Email, now that’s a change. For about 75 percent of my working life, email didn’t exist, and cell phones were only beginning to be used. We seemed to get along okay, I thought. And with fewer devices that allow immediate response, we seemed to actually talk to each other more.
The last 25 percent of my working life, though, email, work email primarily, dictated my life. For a while I slept with my smart phone near the bed. Then realized that was a little too much even for me and I moved it into the bathroom where it would charge overnight and I’d only check it on those occasions when, uh, well you know overnight.
Then, I retired. I handed in my work Blackberry and my work email was terminated. Of course I had to then buy my own smartphone. Now, I obviously don’t get as many emails and my “immediate response” is not required so immediately.
I saw a column in the New York Times recently reporting that some companies – mostly in other countries, and, surprisingly, mostly in productivity-obsessed Germany – are telling employees not to respond to emails after their work day ends and actually have used technology to enforce that policy. These companies believe doing this improves an employee’s work-day productivity and gives them their free time to be, well, free. I like it.
In my old business – public relations and government affairs consulting – customer service was paramount. It was a keen and good message to send to clients that we respond 24/7. And I have to admit, I think that is a good idea. But it doesn’t mean that an employee needs to respond to his peers 24/7. Shouldn’t he/she be allowed to enjoy life the old-fashioned way? That is eight hours of work, eight hours of sleep and eight hours of free time, ideally.

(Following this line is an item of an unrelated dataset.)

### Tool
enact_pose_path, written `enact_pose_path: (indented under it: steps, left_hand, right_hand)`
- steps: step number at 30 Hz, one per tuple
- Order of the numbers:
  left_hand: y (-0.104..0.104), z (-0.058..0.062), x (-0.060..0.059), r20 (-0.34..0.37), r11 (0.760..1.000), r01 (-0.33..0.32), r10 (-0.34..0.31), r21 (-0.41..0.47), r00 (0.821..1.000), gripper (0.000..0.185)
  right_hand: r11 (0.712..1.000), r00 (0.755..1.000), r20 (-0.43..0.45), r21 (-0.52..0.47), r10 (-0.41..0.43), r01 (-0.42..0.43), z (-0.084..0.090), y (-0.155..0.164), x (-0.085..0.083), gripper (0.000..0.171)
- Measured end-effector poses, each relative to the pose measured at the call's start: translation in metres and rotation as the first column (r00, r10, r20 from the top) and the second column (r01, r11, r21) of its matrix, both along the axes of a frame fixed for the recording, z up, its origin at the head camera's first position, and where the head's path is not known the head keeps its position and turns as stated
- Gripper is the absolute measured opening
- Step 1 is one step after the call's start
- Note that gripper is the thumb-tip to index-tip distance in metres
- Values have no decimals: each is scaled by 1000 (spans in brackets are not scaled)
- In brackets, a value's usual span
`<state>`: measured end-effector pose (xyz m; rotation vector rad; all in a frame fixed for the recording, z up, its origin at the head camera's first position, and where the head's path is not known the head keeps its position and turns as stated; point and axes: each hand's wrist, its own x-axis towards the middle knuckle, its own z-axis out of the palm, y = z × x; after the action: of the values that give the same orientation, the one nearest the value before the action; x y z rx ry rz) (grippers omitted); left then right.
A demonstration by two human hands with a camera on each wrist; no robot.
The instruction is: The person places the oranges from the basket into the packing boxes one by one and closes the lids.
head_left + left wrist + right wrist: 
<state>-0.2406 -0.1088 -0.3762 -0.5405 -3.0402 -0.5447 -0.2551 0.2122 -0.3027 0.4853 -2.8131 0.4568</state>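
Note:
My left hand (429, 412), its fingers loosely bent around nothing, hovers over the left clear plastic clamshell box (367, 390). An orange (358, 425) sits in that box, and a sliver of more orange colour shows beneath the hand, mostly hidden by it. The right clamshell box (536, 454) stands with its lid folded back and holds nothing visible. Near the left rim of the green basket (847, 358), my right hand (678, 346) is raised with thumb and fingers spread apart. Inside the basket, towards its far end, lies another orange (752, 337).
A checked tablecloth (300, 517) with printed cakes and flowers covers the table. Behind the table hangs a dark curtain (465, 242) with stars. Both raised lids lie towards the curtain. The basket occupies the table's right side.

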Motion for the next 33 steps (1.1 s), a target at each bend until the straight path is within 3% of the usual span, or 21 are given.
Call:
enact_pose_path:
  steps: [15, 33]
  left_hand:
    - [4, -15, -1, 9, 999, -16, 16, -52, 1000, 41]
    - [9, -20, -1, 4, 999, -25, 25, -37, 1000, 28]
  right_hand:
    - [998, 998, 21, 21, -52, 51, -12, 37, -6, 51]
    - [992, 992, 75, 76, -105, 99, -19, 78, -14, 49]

We live too fast. Immediate email responses. Cell phones that we carry everywhere. Text messages! OMG. Text messages. Isn’t it usually just as easy and efficient to call someone, especially since the text comes to THE SAME PHONE?? Lordy.
Anyway, those are some of the changes when you retire. You do have to get used to living differently and not be married to your email, not worry about who’s doing what to whom back at your old workplace. After all, it is your OLD workplace and while you of course will still worry about the happiness and well-being of your friends there, the urge to know everything fades fairly quickly.
Retirement is supposed to be when you “retire.” It doesn’t mean you stop living but you start living differently. You hold yourself to different priorities. You don’t have to be “busy” 12 hours a day. Reading a book is okay. Working is fine, too, if that’s what you want to do.
So, my tip for those who may be about to retire or thinking about it down the road: Let the Aretha Franklin classic play in your head, R-E-S-P-E-C-T. But change it to R-E-T-I-R-E.